The intuition here — and the math — is the same as before: we find the slope (gradient) at a given point, and roll down the hill (change our parameters) an amount proportional to how steep the slope is. When we calculate the gradient at a certain point, we no longer have just one value, but two values, corresponding to how the cost function changes when you nudge either m or b.

The formula for calculating these two gradient values at a given point are as follows:

$$\frac{\delta J}{\delta b} = \frac{1}{\text{# examples}}\sum_{i = 1}^\text{# examples} ((mx^{(i)}+b) - y^{(i)}) \ \frac{\delta J}{\delta m} = \frac{1}{\text{# examples}}\sum_{i = 1}^\text{# examples} ((mx^{(i)}+b) - y^{(i)})x$$

Before, we subtracted the gradient with respect to b, times a learning rate, from b to get our new value. We'll do that again here, and we'll do the same separately for m, at the same time:

$$\text{repeat } i \text{ times }\{\ b := b - \alpha \frac{\delta J}{\delta b} \ m := m - \alpha \frac{\delta J}{\delta m} \}$$

Just as before, we can illustrate this two-variable gradient descent visually on our contour map and 3D plot. I plotted gradient descent from three starting points (red: m = 3, b = 150; green: m = 1, b = -200; blue: m = 1, b = 103).

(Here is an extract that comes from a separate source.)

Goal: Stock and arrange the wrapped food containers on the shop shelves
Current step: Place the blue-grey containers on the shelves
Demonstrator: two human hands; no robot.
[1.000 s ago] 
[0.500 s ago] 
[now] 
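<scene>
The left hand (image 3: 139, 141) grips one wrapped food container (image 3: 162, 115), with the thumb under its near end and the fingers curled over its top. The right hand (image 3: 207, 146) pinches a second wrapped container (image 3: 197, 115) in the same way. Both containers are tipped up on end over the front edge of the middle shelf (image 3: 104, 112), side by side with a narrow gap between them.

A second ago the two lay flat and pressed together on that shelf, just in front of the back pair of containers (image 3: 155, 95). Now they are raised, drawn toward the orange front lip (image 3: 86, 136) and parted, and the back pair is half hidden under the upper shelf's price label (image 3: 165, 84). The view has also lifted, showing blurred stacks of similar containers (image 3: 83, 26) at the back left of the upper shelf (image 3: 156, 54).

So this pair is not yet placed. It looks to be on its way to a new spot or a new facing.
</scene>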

As you can see, it doesn't matter where you start — gradient descent will eventually lead you to the right answer. In fact, standard practice when training machine learning models is to use small random values for your starting points.

In this case, following the gradient, we find an approximate global minimum at m = 2 and b = 49. Translating back from the world of equations and graphs, this means that the line (approximately) $$y = 2x + 49$$ results in the lowest mean squared error when measured against our dataset, and consequently is the line of best fit for the dataset², what we've been looking for all along.

Phew! After all that hard work, we're finally done. Let's do a quick recap of what just went down.

We defined a cost function, something called the "mean squared error" that measures how far the predictions of our model are from the actual data.
Our objective is to minimize the cost function (in fact, another name for the cost function is the "objective function").
We started this by graphing the cost function against one parameter, in this case the y-intercept (b) of the line.
To minimize the cost function, we "nudged" the parameter in the direction that would decrease the cost.
We used gradient descent is a way to make these nudges systematically, by choosing them proportional to the slope, or gradient, of the graph. It's like rolling downhill!
We then included our second parameter, in this case the slope of the line, in our graph of the cost function. It can now be visualized as a contour plot, or a 3D surface.
We can apply the same method as earlier — gradient descent, sliding downhill with the slope of the 3D surface — to optimize both parameters at once. This gives us the optimal parameters m and b, yielding our line of best fit.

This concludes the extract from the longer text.